Zapata-Chacon v. Garland

Docket Number20-9645
Decision Date25 October 2022
Citation51 F.4th 1191
Parties Javier ZAPATA-CHACON, Petitioner, v. Merrick B. GARLAND, United States Attorney General, Respondent. National Immigration Litigation Alliance, Amicus Curiae.
CourtU.S. Court of Appeals — Tenth Circuit

Hans Meyer, Meyer Law Office P.C. (Andrew Bramante with him on the briefs), Denver, Colorado, for Petitioner.

Timothy G. Hayes, Office of Immigration Litigation (Brian Boynton, Acting Assistant Attorney General, Civil Division; and Cindy S. Ferrier, Office of Immigration Litigation, with him on the brief), Washington, D.C., for Respondent.

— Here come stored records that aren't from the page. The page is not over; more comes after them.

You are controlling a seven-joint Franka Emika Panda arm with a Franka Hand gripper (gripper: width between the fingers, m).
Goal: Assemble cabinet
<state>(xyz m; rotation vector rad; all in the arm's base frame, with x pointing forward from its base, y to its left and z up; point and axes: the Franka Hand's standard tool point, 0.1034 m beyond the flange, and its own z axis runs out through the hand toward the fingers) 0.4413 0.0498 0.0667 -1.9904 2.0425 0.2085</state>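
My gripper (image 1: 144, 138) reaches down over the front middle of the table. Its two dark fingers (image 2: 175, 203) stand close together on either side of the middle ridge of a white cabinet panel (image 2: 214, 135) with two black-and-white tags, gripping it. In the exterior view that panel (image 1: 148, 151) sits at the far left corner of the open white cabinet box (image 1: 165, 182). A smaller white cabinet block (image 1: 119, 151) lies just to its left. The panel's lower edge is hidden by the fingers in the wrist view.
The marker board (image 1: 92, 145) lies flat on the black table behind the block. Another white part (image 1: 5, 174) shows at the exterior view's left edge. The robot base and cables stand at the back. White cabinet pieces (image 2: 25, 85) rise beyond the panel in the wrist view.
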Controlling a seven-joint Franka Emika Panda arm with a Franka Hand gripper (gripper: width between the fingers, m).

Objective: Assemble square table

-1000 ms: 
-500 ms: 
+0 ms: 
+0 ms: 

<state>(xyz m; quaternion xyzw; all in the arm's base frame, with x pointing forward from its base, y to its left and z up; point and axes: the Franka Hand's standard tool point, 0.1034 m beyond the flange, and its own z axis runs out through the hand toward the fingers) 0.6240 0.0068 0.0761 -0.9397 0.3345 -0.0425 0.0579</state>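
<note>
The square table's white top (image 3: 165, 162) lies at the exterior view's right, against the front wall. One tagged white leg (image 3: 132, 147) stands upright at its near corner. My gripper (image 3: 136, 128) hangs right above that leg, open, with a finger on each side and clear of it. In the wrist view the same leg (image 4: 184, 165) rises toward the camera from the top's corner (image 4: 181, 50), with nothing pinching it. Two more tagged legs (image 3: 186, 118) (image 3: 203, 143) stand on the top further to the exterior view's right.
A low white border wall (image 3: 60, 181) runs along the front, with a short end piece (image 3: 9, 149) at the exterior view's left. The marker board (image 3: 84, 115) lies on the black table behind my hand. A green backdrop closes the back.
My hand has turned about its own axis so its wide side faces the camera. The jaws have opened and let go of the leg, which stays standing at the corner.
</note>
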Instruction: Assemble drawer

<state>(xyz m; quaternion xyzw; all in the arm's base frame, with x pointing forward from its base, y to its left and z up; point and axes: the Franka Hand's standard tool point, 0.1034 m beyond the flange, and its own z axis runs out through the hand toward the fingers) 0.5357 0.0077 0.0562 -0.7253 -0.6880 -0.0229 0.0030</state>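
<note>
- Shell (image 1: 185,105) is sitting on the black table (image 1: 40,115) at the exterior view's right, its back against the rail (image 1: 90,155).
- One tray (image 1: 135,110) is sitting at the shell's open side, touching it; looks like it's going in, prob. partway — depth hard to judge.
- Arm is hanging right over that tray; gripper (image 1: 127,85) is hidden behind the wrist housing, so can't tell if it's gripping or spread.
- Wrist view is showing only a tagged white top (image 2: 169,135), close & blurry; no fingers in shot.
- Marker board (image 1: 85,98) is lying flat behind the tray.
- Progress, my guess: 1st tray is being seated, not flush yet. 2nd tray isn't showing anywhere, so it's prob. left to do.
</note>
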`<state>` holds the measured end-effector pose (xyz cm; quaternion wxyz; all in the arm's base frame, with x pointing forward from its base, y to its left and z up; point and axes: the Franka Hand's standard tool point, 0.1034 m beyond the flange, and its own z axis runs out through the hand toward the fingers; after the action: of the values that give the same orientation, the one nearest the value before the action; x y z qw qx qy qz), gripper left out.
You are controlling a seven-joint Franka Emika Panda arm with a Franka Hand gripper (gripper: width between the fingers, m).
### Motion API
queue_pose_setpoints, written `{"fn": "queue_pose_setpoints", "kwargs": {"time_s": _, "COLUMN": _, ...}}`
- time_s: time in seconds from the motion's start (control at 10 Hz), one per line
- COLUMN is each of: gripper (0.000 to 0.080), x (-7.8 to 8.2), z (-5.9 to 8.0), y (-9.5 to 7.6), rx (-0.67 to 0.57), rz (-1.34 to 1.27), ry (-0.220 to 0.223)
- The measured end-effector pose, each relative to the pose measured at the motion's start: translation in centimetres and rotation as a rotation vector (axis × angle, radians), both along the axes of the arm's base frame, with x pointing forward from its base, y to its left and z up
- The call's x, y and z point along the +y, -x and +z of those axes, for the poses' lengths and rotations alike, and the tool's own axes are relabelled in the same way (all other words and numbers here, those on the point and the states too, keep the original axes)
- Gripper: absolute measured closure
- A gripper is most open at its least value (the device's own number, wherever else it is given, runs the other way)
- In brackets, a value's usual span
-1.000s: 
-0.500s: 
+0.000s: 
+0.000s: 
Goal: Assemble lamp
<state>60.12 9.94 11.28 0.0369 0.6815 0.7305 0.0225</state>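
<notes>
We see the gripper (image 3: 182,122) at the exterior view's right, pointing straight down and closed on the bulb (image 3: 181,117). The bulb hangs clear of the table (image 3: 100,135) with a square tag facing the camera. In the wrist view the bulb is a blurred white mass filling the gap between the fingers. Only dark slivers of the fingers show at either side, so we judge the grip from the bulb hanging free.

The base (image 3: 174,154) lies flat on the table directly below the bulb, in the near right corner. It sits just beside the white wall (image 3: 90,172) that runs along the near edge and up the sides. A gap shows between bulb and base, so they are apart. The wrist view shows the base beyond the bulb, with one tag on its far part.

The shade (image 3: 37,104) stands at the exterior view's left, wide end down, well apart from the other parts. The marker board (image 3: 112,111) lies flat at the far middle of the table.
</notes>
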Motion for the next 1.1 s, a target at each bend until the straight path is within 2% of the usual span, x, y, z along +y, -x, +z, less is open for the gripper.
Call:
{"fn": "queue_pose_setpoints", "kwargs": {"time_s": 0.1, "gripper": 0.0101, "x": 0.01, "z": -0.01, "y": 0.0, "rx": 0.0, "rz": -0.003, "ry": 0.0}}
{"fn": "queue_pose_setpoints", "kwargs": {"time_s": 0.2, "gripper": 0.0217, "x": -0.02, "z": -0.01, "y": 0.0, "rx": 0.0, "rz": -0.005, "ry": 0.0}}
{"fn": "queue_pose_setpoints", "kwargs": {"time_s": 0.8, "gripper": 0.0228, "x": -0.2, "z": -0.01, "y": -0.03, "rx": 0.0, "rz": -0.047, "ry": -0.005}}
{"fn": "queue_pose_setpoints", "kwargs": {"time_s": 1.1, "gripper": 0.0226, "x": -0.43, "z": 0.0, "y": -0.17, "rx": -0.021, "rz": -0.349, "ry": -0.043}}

Kristin Macleod-Ball and Trina Realmuto, National Immigration Litigation Alliance, Brookline, Massachusetts, filed an amicus brief on behalf of the National Immigration Litigation Alliance.

Before TYMKOVICH, PHILLIPS, and McHUGH, Circuit Judges.

McHUGH, Circuit Judge.

In 1999, Javier Zapata-Chacon, then a conditional permanent resident, admitted his removability based on a Colorado conviction for possession of marihuana. An Immigration Judge ("IJ") ordered Mr. Zapata-Chacon removed and a final administrative order issued and was executed that same year. Since his removal, Mr. Zapata-Chacon has illegally reentered the United States on three occasions. In 2020, Mr. Zapata-Chacon filed a motion to reconsider the 1999 removal order, arguing his possession of marihuana conviction was not a categorical match to a federal "controlled substance offense" because Colorado's definition of marihuana used broader language than the federal definition. An IJ denied the motion. The Board of Immigration Appeals ("BIA") adopted and affirmed the IJ's denial, and Mr. Zapata-Chacon filed this petition for review.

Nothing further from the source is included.